The minimalism art movement, which emerged in the 1960’s, influenced many arts. Currently, it feels as if it is growing in popularity amongst photographers.
At its core, minimalism highlights a subject by stripping out all but what is absolutely necessary including any potentially competing elements such as colours, shapes, patterns, and textures. Having said that, patterns, shapes and textures themselves can make good minimalist subject matter. In terms of storytelling, the minimalist photographer seeks to convey an idea, concept or feeling: the viewer's interpretation of the photograph is considered subjective and left to them.
I’m drawn to minimalism in photography. We live in a complex world, full of noise and visual distractions. Minimalist photographers cut through that clutter to reveal a world that is simple and clear. The result is a picture of balance and harmony which I love. The Brazilian novelist, Paulo Coehlo, said that “the core of beauty is simplicity.” This idea resonates with me. I further think that there is strength and power in simplicity.
I have been pursuing photography for around four years now, and intentionally exploring minimalism for about two. I’m very much a novice and simply share some of what I’ve learned.
Creating an image - subjects, composition, and colour
The built environment fascinates me - architecture in particular. I love the geometry, the patterns, and the lines found in structures and buildings. I’m also intrigued by both the regeneration and decay of cities. Consequently, my initial experimentation with minimalism focused on the built environment. However, identifying clutter-free vistas in a built-up city can be challenging. I’m therefore starting to explore the natural environment as well.
Composing a photograph that removes unnecessary elements and presents your subject in a balanced way is critical in minimalist photography. In this regard, the effective use of negative space can help. For example, negative space can create a sense of scale, put emphasis on the subject, remove distractions, facilitate balance and harmony and even help conjure up emotions such as wonderment, adventure or loneliness. But equally, a pattern or simple structure, sometimes filling the frame, other times not, can make interesting minimal images.

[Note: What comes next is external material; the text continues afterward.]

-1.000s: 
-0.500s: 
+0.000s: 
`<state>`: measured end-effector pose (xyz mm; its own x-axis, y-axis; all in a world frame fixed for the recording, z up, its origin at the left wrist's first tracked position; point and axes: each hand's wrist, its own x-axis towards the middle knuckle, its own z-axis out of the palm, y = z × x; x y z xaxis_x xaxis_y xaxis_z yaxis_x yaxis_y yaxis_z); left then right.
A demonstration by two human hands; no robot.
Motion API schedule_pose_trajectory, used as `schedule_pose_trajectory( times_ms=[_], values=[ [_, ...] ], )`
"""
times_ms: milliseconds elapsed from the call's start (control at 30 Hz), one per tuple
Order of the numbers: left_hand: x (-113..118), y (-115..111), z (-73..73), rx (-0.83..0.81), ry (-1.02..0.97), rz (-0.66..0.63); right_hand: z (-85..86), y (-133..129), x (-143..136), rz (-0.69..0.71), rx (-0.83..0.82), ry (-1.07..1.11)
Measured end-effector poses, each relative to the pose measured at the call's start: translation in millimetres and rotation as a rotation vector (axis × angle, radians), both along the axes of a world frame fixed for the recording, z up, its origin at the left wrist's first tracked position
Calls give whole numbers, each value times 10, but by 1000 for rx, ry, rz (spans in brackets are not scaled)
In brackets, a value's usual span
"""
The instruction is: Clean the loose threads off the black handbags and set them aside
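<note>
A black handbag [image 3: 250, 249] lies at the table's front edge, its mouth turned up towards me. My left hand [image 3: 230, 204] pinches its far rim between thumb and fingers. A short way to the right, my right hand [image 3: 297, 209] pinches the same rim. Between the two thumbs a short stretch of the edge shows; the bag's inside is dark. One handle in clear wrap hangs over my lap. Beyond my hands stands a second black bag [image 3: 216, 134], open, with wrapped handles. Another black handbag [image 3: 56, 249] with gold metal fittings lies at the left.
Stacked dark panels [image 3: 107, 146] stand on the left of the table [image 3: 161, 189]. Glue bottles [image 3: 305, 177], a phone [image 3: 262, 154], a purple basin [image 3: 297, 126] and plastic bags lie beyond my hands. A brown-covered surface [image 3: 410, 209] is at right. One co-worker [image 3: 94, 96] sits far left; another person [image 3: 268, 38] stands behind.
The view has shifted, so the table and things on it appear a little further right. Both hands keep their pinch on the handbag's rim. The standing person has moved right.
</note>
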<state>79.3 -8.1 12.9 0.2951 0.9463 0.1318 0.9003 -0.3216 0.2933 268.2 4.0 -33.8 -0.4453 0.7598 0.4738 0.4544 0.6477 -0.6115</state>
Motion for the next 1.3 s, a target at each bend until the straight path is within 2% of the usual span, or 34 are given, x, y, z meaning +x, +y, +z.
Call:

While a minimalist image may look simple, creating one is not. Broadly I follow a three-step process involving both an emotional reaction and careful consideration. First I have a visceral response to something that I find beautiful or interesting. I then carefully compose the ‘cleanest’ image I can by viewing the subject from different vantage points and angles; exploring the use of negative space; or conversely thinking about filling the frame fully. And perhaps the lighting isn’t great so I may need to try a different time of day. Finally, I’ll edit if needed.
I love bold colours! But neutral and monochromatic colour palettes, along with black and white photography, are often associated with minimalism. Does removing colour help the viewer focus on the essential elements of a picture? Or conversely, do bright and contrasting colours cause unnecessary distractions? Are they contrary to the minimalistic ethos? Personally, I don’t think so. But the challenge for me is how to make sure the colour is striking without overwhelming the subject. The answer seems to lie in being purposeful when using colour. In other words, making sure the colour itself is an essential element adding meaning to what is being conveyed.
So what next?
The beauty and harmonious nature of minimalism makes it worthy of exploration. If you haven’t already done so, give it a go. Yes, there are challenges. But there are also opportunities and rewards.
Henri Cartier-Bresson famously said ‘Your first 10,000 photos are your worst’. Take heart from this observation. Practice, experiment, and critique your work. It may take time, but a beautifully balanced and engaging minimalist photograph is there for the making!